#### Exercise brief:
Go through the entries below. Copy out every line that contains "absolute".
^^^^
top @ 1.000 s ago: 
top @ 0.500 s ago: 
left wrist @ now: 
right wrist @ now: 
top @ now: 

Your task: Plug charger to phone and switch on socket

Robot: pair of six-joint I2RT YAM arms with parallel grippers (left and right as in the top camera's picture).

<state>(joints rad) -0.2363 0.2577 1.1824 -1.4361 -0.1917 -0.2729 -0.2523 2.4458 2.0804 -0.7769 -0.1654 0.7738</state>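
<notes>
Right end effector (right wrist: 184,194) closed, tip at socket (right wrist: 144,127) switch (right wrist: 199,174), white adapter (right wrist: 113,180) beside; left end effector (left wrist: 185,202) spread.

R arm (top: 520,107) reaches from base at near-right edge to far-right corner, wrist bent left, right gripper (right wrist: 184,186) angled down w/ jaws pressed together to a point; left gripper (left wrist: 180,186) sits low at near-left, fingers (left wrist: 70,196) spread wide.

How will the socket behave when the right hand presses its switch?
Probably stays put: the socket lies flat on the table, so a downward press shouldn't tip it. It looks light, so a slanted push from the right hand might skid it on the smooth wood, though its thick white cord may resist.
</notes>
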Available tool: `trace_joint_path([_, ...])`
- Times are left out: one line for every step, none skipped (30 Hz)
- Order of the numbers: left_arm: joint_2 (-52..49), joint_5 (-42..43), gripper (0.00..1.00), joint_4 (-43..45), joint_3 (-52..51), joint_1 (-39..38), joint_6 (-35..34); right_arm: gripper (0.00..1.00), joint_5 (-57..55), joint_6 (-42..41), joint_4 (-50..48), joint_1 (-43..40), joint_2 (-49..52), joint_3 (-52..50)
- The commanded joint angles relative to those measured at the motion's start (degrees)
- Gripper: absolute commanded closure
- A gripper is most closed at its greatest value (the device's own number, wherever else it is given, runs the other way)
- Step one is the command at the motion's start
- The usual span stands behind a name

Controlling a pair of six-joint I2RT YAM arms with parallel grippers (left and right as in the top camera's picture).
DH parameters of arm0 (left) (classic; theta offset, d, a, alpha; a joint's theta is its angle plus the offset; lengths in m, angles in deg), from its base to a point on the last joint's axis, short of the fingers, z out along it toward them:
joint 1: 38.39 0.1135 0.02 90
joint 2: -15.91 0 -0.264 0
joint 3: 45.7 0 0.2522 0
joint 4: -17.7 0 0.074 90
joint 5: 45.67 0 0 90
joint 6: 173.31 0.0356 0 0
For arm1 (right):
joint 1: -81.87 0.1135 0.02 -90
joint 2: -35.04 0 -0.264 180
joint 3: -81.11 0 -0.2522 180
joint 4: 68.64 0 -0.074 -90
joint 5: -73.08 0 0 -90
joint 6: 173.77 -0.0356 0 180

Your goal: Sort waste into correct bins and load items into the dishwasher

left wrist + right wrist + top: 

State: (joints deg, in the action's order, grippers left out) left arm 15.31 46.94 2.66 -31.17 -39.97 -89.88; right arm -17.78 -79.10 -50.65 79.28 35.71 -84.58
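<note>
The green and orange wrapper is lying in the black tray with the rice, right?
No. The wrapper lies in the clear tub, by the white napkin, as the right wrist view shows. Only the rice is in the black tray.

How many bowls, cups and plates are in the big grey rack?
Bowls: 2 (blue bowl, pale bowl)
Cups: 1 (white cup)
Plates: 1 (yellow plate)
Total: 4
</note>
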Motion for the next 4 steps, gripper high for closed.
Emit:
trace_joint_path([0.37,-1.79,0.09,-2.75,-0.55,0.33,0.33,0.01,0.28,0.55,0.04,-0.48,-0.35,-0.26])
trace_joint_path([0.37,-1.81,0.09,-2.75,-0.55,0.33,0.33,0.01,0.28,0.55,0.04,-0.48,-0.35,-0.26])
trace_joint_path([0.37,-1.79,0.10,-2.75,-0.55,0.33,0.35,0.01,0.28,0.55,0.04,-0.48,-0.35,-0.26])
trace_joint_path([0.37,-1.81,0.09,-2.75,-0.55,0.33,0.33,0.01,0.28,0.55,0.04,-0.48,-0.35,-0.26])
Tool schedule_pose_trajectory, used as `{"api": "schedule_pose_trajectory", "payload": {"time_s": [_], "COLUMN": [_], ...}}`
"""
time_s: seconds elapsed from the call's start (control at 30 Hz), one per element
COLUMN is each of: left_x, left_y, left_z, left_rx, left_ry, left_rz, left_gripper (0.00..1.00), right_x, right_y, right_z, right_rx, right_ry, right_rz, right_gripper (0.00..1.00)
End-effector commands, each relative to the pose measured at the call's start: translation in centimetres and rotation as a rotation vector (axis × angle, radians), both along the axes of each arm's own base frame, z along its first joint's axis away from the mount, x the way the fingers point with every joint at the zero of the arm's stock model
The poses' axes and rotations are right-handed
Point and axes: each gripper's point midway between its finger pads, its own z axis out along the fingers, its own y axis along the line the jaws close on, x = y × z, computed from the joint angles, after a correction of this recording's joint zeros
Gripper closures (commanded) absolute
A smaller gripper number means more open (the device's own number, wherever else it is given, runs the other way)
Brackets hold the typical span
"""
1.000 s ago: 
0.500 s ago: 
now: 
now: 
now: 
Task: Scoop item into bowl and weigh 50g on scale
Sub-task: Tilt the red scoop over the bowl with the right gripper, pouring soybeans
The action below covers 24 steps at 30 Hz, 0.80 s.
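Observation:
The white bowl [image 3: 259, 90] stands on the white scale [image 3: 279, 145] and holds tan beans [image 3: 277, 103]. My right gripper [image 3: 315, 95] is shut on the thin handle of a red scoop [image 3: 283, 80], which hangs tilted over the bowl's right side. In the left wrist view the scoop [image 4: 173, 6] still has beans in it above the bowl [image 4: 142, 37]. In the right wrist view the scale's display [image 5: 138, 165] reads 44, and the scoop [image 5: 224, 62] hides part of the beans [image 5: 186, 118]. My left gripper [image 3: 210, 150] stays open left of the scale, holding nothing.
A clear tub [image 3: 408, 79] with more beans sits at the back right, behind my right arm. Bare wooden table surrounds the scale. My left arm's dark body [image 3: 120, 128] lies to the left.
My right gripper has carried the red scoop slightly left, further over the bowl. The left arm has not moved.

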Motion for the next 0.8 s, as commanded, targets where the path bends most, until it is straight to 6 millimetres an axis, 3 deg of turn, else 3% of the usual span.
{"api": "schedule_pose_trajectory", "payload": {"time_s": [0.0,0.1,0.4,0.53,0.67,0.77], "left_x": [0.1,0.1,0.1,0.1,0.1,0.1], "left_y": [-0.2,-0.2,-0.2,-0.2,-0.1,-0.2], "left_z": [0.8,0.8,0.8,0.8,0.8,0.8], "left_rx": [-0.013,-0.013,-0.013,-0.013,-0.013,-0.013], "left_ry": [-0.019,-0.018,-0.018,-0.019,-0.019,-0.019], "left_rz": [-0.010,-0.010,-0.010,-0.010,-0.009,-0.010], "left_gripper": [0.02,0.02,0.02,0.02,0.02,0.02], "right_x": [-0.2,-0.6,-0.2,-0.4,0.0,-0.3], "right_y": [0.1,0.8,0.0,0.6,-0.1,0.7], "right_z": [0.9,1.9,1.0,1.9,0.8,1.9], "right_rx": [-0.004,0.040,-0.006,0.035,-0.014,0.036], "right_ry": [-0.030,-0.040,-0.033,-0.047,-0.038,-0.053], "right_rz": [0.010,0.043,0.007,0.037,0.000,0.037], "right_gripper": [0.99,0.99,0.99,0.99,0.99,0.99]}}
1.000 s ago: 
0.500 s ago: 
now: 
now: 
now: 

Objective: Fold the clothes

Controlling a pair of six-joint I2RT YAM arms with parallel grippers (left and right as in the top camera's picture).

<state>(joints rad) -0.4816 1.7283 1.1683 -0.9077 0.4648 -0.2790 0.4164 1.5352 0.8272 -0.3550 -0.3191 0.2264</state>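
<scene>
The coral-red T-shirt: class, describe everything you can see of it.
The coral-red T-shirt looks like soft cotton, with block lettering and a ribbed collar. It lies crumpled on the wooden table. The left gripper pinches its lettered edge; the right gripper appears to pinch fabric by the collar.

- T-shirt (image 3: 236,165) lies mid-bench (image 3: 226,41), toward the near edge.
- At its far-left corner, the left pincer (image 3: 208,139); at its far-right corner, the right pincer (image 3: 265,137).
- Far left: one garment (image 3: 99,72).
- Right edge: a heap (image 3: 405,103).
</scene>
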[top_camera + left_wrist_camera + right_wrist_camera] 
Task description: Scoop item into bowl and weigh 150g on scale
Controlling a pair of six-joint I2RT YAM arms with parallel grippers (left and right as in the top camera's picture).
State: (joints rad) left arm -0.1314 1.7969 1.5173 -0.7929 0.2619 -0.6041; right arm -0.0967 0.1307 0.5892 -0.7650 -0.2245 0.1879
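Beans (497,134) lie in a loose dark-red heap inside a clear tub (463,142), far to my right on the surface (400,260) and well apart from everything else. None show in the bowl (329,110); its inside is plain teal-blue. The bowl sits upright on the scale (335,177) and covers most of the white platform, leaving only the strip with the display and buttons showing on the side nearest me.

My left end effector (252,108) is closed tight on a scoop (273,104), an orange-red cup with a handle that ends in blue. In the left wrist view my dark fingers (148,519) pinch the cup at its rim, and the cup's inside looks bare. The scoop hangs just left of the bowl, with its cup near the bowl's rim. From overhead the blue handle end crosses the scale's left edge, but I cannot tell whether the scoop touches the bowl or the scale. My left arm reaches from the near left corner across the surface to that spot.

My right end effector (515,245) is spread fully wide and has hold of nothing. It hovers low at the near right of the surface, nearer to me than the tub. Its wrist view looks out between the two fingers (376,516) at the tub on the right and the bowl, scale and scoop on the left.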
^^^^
#### Exercise solution:
- Gripper: absolute commanded closure
Gripper closures (commanded) absolute

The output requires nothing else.